> **Provided entries**:
************
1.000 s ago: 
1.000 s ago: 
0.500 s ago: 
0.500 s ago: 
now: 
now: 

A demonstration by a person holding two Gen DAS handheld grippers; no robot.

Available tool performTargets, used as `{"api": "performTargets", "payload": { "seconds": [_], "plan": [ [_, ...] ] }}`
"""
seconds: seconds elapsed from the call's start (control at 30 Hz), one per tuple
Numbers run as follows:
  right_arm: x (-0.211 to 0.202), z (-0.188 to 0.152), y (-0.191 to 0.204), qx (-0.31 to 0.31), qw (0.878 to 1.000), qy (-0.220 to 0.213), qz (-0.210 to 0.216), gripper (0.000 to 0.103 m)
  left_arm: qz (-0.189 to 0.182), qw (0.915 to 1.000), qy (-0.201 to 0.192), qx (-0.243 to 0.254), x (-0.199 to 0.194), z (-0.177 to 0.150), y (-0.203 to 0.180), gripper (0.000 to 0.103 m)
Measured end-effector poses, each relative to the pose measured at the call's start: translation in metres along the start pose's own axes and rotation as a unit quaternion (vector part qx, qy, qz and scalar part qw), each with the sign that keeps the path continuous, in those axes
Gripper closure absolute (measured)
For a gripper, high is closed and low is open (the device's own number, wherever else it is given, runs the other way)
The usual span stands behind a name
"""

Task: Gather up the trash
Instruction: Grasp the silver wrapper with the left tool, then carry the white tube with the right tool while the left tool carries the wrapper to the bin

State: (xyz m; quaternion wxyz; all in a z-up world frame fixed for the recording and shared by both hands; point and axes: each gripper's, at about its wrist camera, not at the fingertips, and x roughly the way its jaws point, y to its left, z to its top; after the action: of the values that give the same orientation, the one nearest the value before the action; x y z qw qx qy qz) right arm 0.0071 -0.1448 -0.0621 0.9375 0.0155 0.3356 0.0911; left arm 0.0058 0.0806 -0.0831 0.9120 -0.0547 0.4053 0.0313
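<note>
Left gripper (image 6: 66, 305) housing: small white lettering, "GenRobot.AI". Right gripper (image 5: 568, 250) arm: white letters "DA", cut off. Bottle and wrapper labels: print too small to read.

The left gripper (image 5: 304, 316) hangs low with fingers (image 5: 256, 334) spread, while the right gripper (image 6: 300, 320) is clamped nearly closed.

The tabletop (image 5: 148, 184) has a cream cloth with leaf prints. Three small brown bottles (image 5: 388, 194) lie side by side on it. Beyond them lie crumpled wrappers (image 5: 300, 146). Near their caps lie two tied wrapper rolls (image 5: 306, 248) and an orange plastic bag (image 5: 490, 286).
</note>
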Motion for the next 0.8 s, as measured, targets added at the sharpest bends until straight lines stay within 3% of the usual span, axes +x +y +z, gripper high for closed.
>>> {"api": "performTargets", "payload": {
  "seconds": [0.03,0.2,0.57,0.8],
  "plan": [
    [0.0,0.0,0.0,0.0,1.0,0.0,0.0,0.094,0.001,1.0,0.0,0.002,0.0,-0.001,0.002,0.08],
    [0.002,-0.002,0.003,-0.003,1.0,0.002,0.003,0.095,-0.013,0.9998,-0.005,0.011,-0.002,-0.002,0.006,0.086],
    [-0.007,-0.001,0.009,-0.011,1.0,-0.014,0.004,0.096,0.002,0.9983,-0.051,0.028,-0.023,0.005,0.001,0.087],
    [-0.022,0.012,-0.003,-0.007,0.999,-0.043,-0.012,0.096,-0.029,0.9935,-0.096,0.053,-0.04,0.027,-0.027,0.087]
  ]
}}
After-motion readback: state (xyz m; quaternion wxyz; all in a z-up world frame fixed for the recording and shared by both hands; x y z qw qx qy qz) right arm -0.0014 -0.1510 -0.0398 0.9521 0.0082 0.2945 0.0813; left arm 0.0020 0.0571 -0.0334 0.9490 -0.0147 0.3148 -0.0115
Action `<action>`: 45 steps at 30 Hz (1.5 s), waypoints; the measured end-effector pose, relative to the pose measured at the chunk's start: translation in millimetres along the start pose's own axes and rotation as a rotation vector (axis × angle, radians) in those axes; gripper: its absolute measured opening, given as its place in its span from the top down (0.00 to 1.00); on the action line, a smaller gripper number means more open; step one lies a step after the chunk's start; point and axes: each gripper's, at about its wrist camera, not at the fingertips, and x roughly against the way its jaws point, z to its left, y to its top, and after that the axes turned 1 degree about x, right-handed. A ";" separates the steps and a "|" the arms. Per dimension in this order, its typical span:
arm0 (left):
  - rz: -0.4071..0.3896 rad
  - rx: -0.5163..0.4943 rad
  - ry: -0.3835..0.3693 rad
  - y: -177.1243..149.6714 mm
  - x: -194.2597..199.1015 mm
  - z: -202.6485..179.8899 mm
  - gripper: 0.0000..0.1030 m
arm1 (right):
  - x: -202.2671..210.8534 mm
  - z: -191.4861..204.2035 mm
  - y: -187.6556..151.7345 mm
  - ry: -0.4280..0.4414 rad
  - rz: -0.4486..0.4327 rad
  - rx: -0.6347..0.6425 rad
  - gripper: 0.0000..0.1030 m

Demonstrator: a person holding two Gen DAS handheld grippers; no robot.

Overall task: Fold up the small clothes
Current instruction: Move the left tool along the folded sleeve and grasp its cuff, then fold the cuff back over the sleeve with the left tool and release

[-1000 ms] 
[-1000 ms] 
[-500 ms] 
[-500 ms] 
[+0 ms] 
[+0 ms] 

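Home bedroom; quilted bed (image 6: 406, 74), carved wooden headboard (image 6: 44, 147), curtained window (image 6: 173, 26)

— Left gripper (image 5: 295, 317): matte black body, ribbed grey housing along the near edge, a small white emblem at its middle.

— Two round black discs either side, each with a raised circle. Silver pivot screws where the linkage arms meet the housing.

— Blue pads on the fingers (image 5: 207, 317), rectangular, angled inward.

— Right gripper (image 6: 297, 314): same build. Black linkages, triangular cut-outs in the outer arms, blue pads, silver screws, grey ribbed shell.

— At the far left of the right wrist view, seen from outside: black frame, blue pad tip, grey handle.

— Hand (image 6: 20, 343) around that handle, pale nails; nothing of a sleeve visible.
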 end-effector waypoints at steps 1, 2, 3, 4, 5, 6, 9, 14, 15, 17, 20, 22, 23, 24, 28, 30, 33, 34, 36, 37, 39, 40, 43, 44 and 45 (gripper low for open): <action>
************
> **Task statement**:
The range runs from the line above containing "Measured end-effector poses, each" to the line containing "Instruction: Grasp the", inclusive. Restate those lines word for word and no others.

> **Result for this task**:
Measured end-effector poses, each relative to the pose measured at the call's start: translation in metres along the start pose's own axes and rotation as a unit quaternion (vector part qx, qy, qz and scalar part qw), each with the sign that keeps the path continuous, in those axes
Gripper closure absolute (measured)
For a gripper, high is closed and low is open (the device's own number, wherever else it is given, runs the other way)
The usual span stands behind a name
"""

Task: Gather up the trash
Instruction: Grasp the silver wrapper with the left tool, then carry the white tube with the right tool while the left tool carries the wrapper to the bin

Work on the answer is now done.